The string "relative" appears in some lines of the data. Report how many, with no other words.
━━━ RECORDED INFORMATION ━━━
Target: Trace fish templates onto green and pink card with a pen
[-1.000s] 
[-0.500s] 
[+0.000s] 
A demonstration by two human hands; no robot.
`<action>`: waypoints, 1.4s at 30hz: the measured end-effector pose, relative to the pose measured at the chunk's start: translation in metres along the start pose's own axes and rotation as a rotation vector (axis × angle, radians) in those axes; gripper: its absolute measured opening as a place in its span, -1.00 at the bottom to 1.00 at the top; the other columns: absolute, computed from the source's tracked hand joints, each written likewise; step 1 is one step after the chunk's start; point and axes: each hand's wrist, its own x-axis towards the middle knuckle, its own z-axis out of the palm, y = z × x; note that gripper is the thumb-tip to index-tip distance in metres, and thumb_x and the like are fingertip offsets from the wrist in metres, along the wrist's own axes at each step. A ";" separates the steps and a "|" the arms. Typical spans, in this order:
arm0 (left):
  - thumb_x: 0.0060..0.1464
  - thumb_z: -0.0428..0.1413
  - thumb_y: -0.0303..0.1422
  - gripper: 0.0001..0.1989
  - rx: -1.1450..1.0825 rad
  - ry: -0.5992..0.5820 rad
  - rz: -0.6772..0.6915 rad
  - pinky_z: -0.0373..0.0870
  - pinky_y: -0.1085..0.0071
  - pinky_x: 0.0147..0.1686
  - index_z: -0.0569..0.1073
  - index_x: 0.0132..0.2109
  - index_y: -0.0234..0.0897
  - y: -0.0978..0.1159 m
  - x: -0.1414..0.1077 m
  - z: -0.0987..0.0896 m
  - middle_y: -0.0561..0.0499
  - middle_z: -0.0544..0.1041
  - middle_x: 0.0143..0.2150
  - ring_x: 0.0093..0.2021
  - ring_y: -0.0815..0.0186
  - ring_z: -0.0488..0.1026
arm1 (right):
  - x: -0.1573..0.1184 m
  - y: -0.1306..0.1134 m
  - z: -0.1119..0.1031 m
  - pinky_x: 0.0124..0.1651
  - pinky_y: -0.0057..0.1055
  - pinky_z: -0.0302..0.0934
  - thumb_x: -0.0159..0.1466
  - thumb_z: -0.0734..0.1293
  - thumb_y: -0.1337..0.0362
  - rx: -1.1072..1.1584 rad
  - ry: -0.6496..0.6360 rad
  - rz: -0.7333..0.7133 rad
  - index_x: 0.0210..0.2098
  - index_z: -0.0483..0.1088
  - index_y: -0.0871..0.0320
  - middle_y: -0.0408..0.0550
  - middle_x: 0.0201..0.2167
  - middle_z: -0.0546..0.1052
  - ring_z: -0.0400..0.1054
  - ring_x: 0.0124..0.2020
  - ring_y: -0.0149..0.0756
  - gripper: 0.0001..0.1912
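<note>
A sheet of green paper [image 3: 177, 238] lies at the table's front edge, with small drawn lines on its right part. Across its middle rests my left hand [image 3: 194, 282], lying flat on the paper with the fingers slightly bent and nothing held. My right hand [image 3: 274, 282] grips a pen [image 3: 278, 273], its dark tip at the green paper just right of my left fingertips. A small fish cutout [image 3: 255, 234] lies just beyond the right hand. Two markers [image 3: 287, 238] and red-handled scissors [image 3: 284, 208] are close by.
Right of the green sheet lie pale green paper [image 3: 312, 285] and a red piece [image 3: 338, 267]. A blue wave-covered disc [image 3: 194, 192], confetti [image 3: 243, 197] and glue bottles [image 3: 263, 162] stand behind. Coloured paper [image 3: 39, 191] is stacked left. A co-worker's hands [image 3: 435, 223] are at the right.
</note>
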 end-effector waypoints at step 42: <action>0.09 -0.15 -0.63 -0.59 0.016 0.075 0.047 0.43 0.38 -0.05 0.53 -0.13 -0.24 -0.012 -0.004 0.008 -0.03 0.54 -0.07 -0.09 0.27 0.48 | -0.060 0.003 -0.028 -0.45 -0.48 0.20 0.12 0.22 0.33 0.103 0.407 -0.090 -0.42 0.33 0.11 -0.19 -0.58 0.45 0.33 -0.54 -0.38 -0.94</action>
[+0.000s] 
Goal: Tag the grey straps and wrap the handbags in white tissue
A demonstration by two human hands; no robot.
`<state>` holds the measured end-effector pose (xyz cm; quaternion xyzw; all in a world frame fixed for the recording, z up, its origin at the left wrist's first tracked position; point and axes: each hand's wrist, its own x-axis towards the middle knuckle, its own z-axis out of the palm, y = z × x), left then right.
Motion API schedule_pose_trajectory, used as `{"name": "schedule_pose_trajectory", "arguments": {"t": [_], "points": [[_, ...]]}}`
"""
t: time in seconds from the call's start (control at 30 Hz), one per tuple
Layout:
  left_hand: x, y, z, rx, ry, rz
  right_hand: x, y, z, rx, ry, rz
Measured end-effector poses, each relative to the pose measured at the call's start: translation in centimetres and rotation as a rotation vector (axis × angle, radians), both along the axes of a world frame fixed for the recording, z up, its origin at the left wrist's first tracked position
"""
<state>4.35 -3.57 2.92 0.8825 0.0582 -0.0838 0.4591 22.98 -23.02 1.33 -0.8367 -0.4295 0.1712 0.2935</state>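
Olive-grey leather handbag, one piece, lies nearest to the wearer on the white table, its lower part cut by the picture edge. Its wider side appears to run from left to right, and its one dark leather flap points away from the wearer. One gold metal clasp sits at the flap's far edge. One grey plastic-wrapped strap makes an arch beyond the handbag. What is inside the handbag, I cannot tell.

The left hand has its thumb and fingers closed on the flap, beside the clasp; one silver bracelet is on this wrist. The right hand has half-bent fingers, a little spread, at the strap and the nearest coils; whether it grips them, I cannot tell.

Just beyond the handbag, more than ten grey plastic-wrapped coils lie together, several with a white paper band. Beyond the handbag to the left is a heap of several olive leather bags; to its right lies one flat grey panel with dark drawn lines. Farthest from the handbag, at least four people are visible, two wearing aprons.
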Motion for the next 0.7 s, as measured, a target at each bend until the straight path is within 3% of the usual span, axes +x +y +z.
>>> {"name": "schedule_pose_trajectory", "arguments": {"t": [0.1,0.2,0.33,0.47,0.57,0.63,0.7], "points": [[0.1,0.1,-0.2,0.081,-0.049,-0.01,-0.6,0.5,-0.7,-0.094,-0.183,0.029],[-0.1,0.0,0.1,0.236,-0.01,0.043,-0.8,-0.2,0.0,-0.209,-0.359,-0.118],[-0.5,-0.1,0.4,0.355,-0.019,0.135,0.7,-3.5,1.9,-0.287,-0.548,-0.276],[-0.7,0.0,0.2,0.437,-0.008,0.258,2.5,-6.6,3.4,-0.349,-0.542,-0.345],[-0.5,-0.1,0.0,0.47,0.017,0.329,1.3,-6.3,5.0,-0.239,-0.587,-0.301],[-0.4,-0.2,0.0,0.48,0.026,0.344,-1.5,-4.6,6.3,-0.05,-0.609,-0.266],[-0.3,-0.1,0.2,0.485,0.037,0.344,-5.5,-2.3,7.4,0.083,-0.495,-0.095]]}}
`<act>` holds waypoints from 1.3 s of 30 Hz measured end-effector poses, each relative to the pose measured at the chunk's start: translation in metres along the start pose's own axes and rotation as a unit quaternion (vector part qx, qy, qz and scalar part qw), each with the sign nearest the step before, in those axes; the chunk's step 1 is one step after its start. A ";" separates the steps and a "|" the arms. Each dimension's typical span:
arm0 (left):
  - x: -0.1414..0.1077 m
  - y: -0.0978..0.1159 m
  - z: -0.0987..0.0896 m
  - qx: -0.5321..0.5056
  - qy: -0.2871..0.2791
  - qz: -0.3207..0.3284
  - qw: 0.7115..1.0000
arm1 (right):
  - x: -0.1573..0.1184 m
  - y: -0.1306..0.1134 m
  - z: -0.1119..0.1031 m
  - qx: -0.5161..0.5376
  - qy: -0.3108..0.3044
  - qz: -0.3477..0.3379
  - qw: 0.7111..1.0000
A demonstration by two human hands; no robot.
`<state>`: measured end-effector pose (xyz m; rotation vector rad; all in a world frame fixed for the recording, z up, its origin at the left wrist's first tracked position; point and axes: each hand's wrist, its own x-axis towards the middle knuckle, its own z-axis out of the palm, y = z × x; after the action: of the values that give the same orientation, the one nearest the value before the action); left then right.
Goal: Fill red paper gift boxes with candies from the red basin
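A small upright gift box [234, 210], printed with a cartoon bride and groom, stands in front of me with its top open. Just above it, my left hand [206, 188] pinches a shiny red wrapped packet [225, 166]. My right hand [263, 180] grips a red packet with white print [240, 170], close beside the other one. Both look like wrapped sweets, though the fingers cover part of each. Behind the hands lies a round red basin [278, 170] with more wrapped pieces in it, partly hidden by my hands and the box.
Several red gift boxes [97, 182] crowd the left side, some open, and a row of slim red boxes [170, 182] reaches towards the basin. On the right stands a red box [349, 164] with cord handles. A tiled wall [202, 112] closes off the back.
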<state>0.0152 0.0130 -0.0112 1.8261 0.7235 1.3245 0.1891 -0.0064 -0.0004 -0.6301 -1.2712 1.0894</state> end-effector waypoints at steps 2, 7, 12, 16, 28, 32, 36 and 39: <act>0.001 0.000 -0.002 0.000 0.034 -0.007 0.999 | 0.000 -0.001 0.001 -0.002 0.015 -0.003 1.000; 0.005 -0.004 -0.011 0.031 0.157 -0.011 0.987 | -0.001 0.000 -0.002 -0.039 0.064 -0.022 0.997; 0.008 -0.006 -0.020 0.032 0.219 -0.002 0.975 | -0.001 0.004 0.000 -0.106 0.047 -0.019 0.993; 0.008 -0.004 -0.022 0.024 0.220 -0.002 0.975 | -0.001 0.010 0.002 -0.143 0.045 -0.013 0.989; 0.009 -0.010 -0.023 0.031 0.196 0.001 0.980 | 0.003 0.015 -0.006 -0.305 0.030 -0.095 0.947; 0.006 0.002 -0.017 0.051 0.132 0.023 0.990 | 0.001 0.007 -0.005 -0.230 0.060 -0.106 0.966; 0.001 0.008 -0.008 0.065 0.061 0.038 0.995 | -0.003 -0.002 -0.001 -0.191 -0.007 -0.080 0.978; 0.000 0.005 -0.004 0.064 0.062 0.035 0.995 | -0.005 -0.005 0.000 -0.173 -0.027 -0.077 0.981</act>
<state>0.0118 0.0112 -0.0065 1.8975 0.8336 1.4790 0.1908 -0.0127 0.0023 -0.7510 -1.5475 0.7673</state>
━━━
• SOLUTION FOR THIS PROBLEM:
3